Table 1 shows the summary of the entomological results. In general, the number of surviving mosquitoes was low, with an average of 12 mosquitoes per subject/day/assay for the oocyst evaluation and 8.7 surviving mosquitoes per subject/day/assay for the sporozoite evaluation. The oocyst prevalence averages were 2.2% to 6.3% per subject/day/assay. Similarly, the prevalence of sporozoites had an average range from 1.8% to 5.1%. Figure 3 shows the scatter plot of the oocyst prevalence by feeding day. The overall correlation between feeding final visit and feeding baseline visit was 0.31 (95% CI 0.15 to 0.51).
Figures 4 and 5 show individual differences per subject in the oocyst prevalence on feeding final visit minus feeding baseline visit for DMFA and DSFA assay, respectively. The combined difference for the DMFA assay -1.6% (95% CI − 14% to 11%) and the DSFA assay was − 2.5% (95% CI − 16% to 11%). Table 2 shows, in addition, the differences between assays for each day. None of the comparisons was significant. Similar results are observed when the difference in the prevalence of sporozoites by feeding visit or by assay were evaluated (Table 3). Differences in oocyst density are presented in Table 4. There was no significant difference between the assays on the same day, but for both assays, the density was significantly lower on the feeding final visit when compared with feeding baseline visit. The exploratory analysis of mosquito infection probability using the beta-binomial Bayesian model estimates a baseline probability of infection of 6% (95% CI 4.4% to 8.25%). There was no significant difference between assays, but there was a significant difference between days, with the odds of infection on the feeding final visit 50% (95% CI 20% to 70%) lower than the feeding baseline visit (Table 5).
Difference in oocyst prevalence between feeding final visit and feeding baseline visit by DSFA. Each line represents the estimated subject difference in prevalence between feeding final visit and feeding baseline visit (square) with the individual 95% confidence interval. The diamonds represent the combined estimate with its 95% CI by DSFA
Difference in oocyst prevalence between feeding final visit and feeding baseline visit by DMFA. Each line represents the estimated subject difference in prevalence between feeding final visit and feeding baseline visit (square) with the individual 95% confidence interval. The diamonds represent the combined estimate with its 95% CI by DMFA
Discussion
This study investigated the consistency and reproducibility of DMFA and DSFA assays performed on the same subject in two consecutive days. The two feeding time points, 24 h apart, started among participants who tested positive for presence of gametocytes on the day of screening visit. Consequently, the first and second feeding occurred 24 and 48 h after detection of gametocytes, respectively. Studies have shown that gametocyte carriage status vary over time with or without intervention [19] leading to modulation of infectiousness to mosquitoes [20]. Specifically, Infectiousness of an infection is reliant on the uptake of both male and female P. falciparum gametocytes. Additionally, a study by Bradley and coworkers observed that though mosquito infections may occur from blood with P. falciparum gametocyte densities including those below the microscopic threshold for detection [21, 22] and gametocyte density itself is an important determinant of sex ratio [23, 24] that is key in modulating infectiousness to mosquito [25]. These factors are transient in natural infections. Scheduling of the feeding time-points within 48 h after detection of gametocyte aimed to lower confounding factors that would reduce accuracy of estimating reproducibility of successive infections. Notably, all but one participant remained positive for gametocyte PCR on final visit, suggesting that utility this strategy of selecting these time-points for evaluating approaches and assays relying on temporal detectable gametocytes. It is worth noting that though participants did not receive any intervention between screening and final visit, The negative gametocyte results at final visit for the one participant underscores role of complex host-parasite factors in modulating gametocyte as previously observed [19] as a challenge to accurate evaluation of interventions.

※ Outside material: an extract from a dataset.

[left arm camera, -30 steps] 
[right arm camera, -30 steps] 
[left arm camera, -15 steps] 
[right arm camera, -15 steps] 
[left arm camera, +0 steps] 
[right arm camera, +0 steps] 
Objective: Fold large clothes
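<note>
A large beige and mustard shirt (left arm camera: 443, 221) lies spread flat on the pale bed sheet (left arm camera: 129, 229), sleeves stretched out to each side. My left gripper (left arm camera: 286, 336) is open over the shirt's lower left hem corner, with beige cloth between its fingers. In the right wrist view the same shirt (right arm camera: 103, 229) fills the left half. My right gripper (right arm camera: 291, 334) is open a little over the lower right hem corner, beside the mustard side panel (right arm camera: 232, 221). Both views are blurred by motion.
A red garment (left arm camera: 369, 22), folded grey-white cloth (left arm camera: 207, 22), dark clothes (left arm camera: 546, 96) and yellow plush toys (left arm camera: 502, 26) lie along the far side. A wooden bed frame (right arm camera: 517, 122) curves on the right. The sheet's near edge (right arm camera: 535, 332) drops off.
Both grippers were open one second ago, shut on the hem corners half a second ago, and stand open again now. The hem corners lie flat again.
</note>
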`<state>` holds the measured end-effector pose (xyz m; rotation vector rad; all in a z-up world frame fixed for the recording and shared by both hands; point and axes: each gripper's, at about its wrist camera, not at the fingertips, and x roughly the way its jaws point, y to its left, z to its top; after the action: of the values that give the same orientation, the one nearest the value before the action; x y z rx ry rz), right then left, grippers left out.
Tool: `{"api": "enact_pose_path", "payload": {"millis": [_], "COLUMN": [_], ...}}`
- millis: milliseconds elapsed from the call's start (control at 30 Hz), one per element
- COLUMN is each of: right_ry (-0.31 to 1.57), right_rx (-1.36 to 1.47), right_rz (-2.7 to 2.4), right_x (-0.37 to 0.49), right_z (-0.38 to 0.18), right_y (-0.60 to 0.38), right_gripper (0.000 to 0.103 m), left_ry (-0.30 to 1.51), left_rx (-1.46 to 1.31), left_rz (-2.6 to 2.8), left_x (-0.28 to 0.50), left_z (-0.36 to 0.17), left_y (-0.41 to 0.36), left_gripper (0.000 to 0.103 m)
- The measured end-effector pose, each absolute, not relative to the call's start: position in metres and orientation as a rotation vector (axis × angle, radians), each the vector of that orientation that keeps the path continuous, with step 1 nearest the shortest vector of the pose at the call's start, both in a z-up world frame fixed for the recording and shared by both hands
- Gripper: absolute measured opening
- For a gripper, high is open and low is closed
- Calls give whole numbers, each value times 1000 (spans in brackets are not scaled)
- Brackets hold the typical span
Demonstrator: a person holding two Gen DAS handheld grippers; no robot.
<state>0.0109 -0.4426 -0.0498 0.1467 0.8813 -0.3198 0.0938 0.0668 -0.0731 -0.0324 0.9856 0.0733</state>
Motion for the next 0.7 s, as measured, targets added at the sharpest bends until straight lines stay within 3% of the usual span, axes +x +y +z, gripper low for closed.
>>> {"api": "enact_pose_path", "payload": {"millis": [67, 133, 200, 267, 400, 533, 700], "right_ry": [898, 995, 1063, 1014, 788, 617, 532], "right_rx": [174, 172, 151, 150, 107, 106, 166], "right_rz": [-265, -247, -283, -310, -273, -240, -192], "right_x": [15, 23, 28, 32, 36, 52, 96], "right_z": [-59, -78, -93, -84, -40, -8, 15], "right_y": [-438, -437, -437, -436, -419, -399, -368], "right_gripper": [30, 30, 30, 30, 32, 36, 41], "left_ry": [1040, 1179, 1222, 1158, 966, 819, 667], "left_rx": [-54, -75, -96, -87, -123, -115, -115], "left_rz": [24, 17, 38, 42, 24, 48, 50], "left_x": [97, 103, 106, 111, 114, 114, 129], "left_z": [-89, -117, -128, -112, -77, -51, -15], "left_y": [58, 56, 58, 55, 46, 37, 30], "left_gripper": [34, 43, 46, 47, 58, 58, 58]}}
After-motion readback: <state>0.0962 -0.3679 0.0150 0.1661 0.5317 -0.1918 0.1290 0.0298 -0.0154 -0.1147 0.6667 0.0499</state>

The number of surviving mosquitoes for the oocyst and sporozoite evaluation was low. A study by Holmes and coworkers on bloodmeal regulation in mosquitoes has showed that dehydrating mosquitoes prior to feeding increase blood feeding propensity, improve retention, and decrease excretion of a post-dehydration bloodmeal. This study also associated alteration of these factors to changes in predicted vectoral capacity that is integral to mosquito infection [26]. This recent finding highlights need for additional attention to mosquito physiology by mosquito infection studies. Mosquito physiology was not measured throughout this study since the importance of such experiments had not been described at the time of designing of this study. It is therefore likely that these factors could have contributed to the high mosquito mortality in this study hence impacting the generalizability of the results.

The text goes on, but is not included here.